GHSA-3WW4-5JV9-J5GM

Vulnerability from github – Published: 2026-06-10 17:11 – Updated: 2026-06-10 17:11
VLAI
Summary
vLLM's Artifact Pin Decay allows pinned deployments to load unpinned code, weights, and processors
Details

Summary

vLLM's revision pinning controls do not consistently apply to all artifacts loaded for a model. A deployment that supplies --revision or --code-revision can still load dynamic code, GGUF files, image processors, retrieval side weights, or same-repository subfolder weights/config from an unpinned/default revision.
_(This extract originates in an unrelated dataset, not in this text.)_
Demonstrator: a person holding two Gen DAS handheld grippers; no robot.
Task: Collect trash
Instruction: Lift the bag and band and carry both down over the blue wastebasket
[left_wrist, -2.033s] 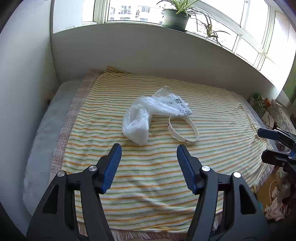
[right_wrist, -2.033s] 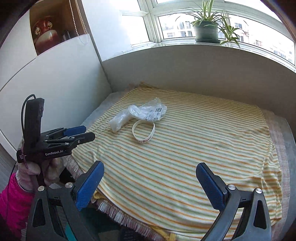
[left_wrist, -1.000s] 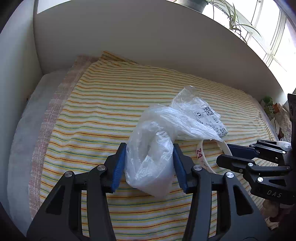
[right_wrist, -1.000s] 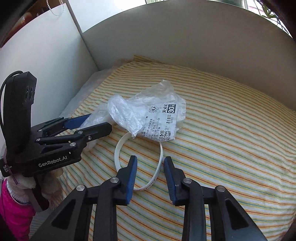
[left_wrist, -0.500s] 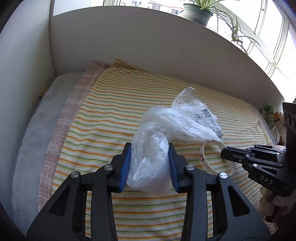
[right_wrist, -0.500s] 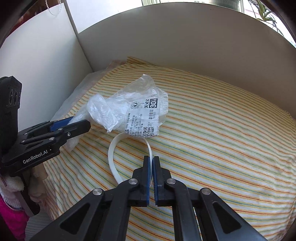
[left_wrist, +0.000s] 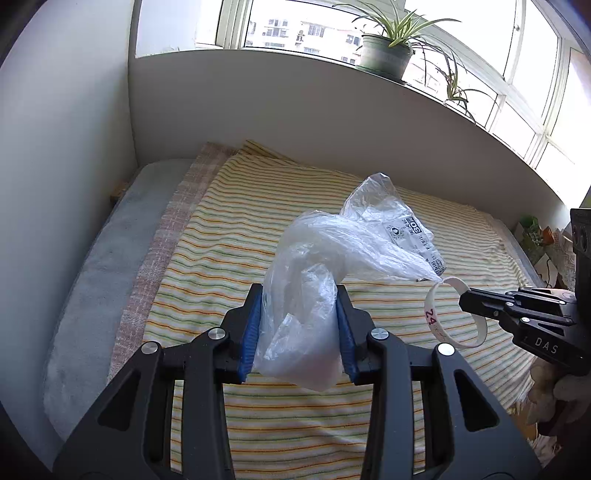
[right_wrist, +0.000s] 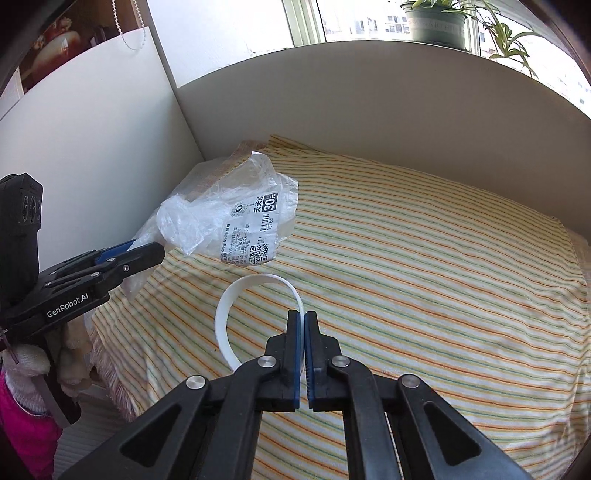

This is a supply-chain integrity issue for pinned vLLM deployments. Operators can believe they are serving a reviewed model revision while vLLM resolves behavior-affecting nested or sibling artifacts outside that reviewed revision.

Details

The expected invariant is:

When a vLLM operator supplies a model or code revision pin, every code, config, processor, weight file, side weight, and same-repository subfolder artifact loaded as part of that model should resolve under that pin unless vLLM exposes and enforces a separate explicit pin for that artifact.

Current main was verified affected at commit 3795d7acf431980e62e738493f437ae2a51549da.
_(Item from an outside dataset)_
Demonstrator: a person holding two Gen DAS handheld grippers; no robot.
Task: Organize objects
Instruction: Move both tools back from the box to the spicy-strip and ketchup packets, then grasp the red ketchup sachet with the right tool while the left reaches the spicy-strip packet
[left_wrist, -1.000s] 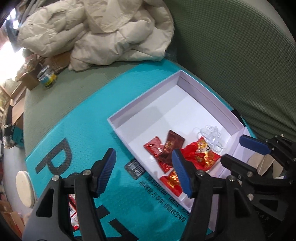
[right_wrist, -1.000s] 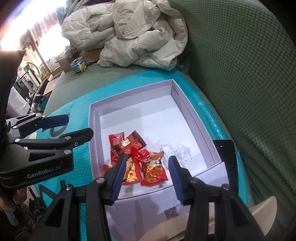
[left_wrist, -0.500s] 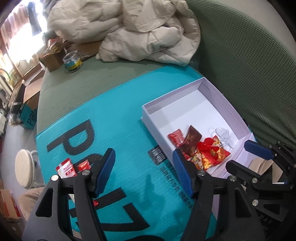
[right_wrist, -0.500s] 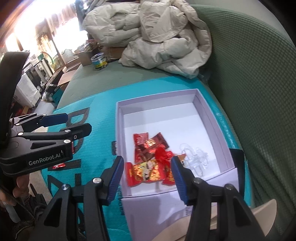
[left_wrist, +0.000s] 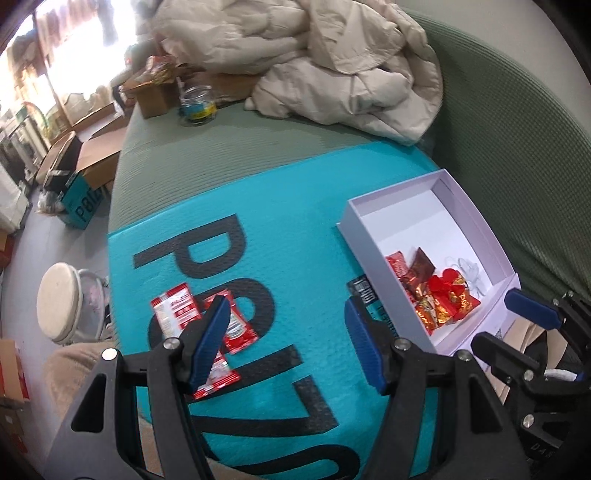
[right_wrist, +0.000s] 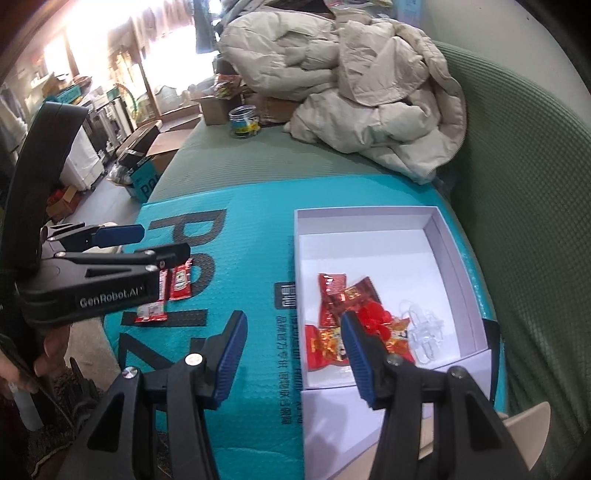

Affected source boundaries:

  • vllm/model_executor/models/registry.py:1045-1051 and :1058-1064
  • _try_resolve_transformers() passes revision=model_config.revision and trust_remote_code=model_config.trust_remote_code, but omits code_revision=model_config.code_revision for external auto_map dynamic module imports.
  • vllm/model_executor/model_loader/gguf_loader.py:58-60
  • The direct-file GGUF form repo/file.gguf calls hf_hub_download(repo_id=repo_id, filename=filename) without passing revision.
  • vllm/model_executor/models/roberta.py:203-209
  • BGE-M3 secondary sparse and ColBERT side weights are declared with revision=None.
  • vllm/model_executor/models/kimi_k25.py:111-114
  • Kimi-K2.5 calls cached_get_image_processor() without passing model_config.revision.
  • vllm/model_executor/models/kimi_audio.py:92-95
  • Kimi-Audio loads Whisper config from the whisper-large-v3 subfolder without a revision argument.
  • vllm/model_executor/models/kimi_audio.py:425-430
  • Kimi-Audio declares same-repository whisper-large-v3 secondary weights with revision=None.
  • vllm/model_executor/model_loader/default_loader.py:287-301
  • The default loader preserves model_config.revision for the primary source, then consumes model-supplied secondary sources as declared.

The strongest example is Kimi-Audio: the primary moonshotai/Kimi-Audio-7B-Instruct weights preserve the configured model revision, but the same-repository whisper-large-v3 audio tower config/weights do not. A pinned Kimi-Audio deployment can therefore load the Whisper subfolder outside the audited revision.

This report does not claim a trust_remote_code=False bypass, unauthenticated RCE, or real artifact compromise. The issue is improper propagation of explicit artifact pins across supported loader paths.

Impact

Affected users are operators who pin vLLM model deployments to a reviewed Hugging Face revision for safety review, provenance, rollback, or reproducibility. The impact is that the pin does not reliably describe the full set of artifacts vLLM serves. Even when the operator selects an audited revision, vLLM can resolve behavior-affecting secondary artifacts from the repository default branch or another mutable ref.

Depending on the model path, the unpinned artifact can be dynamic model code, a GGUF file, an image processor, retrieval side weights, or the same-repository Kimi-Audio Whisper subfolder weights/config.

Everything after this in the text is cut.